TUBE - is this normal?

rocorona
Booster
I have a very rimple TUBE command.
The section is a SQUARE, centered on the path.
In the syntax of the command there is the "angle" parameter, that allows for rotating the section along the path...
The angle can be different at each node of the path, but I use the same value.
Well, when the section is rotated 0.0 degrees, the TUBE has always the same width, but if the section is rotated 90.0 degrees (being a square it is identical to the previous one) the tube width is changed at the path "curves".

It seems that ONE of the section dimensions (X or Y) is retained at the bisector plane, but this is the behavior of the TUBEA command, not of the TUBE. Anyway, the section at the curved node is a rectangle.

Is this normal?
(verified with AC 7.0 & 8.1)

s = 0.20
r = 90.00

TUBE 4, 6, 115,
-s, -s, 0,
+s, -s, 0,
+s, +s, 0,
-s, +s, 0,

-2, 0, 0, r,
-1, 0, 0, r,
0, 0, 0, r,
0, 0, 1, r,
0, 0, 2, r,
0, 0, 3, r

TUBE_00_90.GIF
_________________

--Roberto Corona--
www.archiradar.com
AC18 - ITA full on Win10
_________________
_________________
3 REPLIES 3
Vitruvius
Booster
Yes.

I only do TUBE with the following path nodes:

x,y,z,0

If you provide an angle other than '0' for the last value you get some very wierd results as the tube tries to twist its profile whilst following the path.

It's far simpler to just use the x,y,z, coordinates to define where you want it to go and let TUBE take care of the mitres.
Cameron Hestler, Architect
Archicad 27 / Mac Studio M1 Max - 32 GB / LG24" Monitors / 14.5 Sonoma
tsturm
Newcomer
If I am correct, the rotation command would allow you to create a spiraled fluted baluster as the rotate portion of the TUBE command takes the shape and rotates it on the axis of the path.

Therefore if you wanted to create a rope swag, you could use the tube command to rotate the shape along the path.

Vitruvius is right on the use of rotation for the picture frame.

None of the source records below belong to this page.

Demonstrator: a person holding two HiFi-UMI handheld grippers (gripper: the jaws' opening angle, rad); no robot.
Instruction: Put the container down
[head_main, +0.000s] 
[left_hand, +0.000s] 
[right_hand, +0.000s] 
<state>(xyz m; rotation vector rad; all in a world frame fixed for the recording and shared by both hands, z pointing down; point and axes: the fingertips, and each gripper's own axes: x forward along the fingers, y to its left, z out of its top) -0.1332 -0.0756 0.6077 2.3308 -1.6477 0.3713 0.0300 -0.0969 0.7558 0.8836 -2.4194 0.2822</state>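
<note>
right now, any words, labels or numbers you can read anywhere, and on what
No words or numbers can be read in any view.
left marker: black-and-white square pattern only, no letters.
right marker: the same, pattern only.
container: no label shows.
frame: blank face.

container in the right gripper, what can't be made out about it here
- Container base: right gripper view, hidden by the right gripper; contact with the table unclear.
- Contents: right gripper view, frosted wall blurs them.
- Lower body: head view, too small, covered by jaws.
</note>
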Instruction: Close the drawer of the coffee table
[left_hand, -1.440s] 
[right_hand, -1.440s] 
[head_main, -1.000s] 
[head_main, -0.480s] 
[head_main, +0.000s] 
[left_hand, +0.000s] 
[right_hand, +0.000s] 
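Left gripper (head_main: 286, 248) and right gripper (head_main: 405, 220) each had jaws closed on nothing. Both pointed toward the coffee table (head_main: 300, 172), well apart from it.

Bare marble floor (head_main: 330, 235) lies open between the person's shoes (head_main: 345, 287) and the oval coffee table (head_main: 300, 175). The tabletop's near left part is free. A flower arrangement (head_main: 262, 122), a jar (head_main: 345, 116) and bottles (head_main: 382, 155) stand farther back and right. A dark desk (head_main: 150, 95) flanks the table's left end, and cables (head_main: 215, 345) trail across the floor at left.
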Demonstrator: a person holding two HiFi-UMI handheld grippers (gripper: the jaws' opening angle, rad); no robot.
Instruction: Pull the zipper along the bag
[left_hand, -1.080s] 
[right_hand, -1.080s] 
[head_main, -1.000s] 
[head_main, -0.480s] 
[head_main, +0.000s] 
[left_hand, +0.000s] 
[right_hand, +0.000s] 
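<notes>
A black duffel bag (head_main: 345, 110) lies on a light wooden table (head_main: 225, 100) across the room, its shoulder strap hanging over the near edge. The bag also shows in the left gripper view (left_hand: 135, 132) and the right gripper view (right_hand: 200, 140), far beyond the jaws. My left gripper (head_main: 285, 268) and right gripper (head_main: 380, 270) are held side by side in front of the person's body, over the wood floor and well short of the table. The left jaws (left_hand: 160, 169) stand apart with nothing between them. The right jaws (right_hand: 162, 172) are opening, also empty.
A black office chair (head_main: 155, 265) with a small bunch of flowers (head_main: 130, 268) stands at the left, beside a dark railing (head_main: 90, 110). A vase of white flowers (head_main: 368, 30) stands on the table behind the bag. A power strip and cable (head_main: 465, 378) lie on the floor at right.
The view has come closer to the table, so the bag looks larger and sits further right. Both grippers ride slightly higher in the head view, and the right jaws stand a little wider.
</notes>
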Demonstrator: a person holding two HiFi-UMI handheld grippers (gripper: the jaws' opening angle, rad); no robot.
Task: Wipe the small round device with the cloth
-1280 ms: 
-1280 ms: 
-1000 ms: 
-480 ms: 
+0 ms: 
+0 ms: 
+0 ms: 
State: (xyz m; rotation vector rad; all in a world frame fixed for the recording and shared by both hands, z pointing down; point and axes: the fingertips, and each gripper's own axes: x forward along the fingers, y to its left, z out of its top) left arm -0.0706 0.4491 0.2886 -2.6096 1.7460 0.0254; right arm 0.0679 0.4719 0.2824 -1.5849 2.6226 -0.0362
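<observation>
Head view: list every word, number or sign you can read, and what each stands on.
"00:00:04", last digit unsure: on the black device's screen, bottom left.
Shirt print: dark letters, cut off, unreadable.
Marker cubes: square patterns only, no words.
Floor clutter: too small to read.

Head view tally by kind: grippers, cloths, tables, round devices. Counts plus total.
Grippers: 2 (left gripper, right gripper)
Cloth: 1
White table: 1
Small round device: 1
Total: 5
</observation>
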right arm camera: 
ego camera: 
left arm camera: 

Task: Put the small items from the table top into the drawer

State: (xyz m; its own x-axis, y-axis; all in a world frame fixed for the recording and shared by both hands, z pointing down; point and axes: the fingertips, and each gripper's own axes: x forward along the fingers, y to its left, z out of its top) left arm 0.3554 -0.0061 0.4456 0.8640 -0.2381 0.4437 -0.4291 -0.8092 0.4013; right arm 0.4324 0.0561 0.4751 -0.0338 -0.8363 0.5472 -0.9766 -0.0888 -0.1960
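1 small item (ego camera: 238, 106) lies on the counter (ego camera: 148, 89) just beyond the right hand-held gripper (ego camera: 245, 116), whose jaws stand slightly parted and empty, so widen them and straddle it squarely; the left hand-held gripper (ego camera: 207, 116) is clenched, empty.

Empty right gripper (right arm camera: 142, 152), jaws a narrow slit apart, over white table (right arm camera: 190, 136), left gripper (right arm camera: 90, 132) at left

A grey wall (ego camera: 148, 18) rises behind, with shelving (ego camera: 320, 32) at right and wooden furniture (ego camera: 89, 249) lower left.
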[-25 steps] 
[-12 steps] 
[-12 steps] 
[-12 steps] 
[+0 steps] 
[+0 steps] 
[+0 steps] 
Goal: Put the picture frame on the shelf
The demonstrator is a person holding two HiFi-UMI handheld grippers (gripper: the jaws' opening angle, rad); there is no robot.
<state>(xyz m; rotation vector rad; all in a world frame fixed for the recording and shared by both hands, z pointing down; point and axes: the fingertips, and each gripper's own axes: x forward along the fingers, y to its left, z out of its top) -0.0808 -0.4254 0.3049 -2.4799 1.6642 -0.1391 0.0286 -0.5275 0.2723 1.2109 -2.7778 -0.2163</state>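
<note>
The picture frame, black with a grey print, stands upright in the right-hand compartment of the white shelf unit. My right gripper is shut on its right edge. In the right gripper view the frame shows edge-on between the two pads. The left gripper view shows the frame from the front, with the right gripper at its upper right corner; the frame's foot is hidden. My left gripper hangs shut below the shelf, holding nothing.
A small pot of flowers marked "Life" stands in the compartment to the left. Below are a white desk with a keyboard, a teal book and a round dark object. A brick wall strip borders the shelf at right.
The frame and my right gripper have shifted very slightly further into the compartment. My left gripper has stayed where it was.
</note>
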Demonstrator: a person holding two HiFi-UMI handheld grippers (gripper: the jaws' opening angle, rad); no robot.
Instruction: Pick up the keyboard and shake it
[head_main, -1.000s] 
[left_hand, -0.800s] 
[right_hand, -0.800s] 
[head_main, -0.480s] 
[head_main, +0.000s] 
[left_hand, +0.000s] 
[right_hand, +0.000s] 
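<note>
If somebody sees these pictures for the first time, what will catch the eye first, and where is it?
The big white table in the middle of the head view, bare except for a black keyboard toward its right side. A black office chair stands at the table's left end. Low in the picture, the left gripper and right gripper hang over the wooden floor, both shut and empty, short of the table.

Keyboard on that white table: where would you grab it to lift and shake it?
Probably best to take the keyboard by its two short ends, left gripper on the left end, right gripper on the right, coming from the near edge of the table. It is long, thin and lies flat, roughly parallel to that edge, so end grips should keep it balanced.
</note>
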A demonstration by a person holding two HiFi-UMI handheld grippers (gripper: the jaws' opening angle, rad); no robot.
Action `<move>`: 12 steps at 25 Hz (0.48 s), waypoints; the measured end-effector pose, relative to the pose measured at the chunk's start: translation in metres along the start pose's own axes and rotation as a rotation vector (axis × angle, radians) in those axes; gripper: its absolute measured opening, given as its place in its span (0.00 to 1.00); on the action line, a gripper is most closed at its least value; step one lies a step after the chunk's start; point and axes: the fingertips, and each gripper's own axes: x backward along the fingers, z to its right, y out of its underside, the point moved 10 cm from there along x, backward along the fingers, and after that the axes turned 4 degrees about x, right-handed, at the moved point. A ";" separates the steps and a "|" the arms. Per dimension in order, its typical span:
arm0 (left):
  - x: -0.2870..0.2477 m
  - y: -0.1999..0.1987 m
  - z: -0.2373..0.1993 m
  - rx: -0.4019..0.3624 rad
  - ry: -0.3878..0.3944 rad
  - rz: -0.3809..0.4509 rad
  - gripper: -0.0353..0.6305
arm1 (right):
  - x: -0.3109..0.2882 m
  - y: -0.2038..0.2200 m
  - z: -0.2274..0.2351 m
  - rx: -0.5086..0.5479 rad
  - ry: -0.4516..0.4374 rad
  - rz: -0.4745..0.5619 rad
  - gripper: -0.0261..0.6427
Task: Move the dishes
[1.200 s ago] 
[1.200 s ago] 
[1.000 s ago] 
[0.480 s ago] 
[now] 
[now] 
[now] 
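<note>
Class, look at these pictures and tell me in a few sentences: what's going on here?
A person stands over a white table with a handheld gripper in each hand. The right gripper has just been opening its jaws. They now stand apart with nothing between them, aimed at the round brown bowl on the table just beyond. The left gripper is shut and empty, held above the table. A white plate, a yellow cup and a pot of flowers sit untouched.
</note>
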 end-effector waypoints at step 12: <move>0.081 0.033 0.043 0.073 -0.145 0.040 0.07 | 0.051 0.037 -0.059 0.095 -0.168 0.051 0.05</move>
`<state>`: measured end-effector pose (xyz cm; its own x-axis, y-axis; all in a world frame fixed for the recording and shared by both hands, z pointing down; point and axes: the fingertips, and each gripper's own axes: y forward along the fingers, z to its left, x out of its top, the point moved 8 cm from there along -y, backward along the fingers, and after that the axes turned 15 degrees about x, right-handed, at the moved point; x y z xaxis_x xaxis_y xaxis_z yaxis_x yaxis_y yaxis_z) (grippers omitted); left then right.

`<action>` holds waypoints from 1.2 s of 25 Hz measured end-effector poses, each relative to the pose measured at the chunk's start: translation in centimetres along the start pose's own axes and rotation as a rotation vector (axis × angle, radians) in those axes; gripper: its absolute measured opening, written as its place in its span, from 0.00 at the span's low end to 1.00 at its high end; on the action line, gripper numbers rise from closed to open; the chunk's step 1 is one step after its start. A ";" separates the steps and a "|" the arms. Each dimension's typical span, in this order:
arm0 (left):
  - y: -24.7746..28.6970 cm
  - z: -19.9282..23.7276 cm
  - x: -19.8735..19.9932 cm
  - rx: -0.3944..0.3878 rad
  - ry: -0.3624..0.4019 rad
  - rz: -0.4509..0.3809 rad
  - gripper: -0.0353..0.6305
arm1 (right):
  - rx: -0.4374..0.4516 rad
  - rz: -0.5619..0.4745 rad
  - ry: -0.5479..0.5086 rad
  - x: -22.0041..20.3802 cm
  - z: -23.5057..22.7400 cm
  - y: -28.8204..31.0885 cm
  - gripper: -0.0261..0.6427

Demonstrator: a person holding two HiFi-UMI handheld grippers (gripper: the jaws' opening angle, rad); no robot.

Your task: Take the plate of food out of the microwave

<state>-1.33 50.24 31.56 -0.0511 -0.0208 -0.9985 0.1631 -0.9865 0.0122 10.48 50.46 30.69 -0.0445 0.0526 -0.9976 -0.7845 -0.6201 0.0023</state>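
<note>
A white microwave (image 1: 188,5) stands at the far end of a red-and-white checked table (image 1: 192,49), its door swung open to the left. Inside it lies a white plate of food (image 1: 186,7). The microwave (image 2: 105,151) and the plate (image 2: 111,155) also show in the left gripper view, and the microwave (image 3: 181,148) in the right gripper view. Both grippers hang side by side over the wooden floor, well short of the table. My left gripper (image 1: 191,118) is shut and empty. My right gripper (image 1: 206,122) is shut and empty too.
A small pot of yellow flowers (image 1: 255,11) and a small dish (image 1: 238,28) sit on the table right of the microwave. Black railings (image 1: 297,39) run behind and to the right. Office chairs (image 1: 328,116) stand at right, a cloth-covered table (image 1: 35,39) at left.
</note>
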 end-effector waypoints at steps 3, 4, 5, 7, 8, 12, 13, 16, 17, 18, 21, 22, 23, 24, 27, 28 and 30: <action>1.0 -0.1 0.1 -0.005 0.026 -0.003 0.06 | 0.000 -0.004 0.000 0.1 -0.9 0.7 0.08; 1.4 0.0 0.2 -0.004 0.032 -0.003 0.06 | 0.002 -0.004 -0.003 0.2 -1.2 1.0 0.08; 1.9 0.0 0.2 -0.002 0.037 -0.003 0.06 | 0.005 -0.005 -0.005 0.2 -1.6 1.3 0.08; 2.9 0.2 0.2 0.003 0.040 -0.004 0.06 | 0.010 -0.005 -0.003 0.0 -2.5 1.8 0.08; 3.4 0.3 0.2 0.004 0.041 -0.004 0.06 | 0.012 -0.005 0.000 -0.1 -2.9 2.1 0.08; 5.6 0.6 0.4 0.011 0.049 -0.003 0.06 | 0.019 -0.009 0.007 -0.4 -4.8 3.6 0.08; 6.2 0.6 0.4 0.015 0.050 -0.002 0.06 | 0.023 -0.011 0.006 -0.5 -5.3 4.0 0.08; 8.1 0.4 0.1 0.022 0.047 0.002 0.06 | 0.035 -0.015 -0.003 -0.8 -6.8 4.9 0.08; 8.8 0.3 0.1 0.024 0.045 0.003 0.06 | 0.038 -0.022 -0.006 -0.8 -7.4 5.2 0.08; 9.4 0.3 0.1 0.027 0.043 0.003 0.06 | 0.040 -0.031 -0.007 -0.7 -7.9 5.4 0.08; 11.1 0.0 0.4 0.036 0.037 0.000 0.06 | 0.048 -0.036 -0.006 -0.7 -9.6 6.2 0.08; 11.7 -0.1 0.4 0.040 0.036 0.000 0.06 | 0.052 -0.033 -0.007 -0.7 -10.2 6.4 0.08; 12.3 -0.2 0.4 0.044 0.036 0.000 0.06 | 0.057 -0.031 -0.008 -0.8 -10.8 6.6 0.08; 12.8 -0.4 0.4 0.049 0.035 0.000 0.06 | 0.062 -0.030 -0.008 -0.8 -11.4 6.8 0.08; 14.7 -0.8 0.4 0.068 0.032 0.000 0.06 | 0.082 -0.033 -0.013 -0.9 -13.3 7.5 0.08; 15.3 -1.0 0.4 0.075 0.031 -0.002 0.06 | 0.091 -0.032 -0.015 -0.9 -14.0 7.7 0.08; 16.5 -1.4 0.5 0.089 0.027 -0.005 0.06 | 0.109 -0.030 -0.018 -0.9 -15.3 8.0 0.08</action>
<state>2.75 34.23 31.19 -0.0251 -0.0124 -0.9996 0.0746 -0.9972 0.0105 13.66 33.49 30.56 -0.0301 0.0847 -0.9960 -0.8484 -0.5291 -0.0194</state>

Only use the rotate to do a spiral shape or a ramp, like GS uses in the example.
Terrence Sturm, Architect
_______________
MBP OSX 10.15.4 Quad Core Intel i7 2.2hz
AC 17 build 5019
AC 22 build 7000
AC 23 build
AC 24 build 5000
rocorona wrote:
In the syntax of the command there is the "angle" parameter, that allows for rotating the section along the path...
The angle can be different at each node of the path, but I use the same value.
when I last looked into this the angle was not relative to the prevous point (as in Sweep) but to the start. therefore a square section rotated 90 will look identical to the one not rotated. If you use PUT&GET you can 'accumulate' a changing twist angle as you progress, in a non parametric way you would say,
.................
x1,y1,z1,15,
x2,y2,z2,30,
x3,y3,z3,45,
x4,y4,z4,60,
..........
and so on. the twist angle relating to where it started from. eg, in this case, if the first point was twisted zero, you would make the phantom point twist minus fifteen, so that the twisting motion looked correct.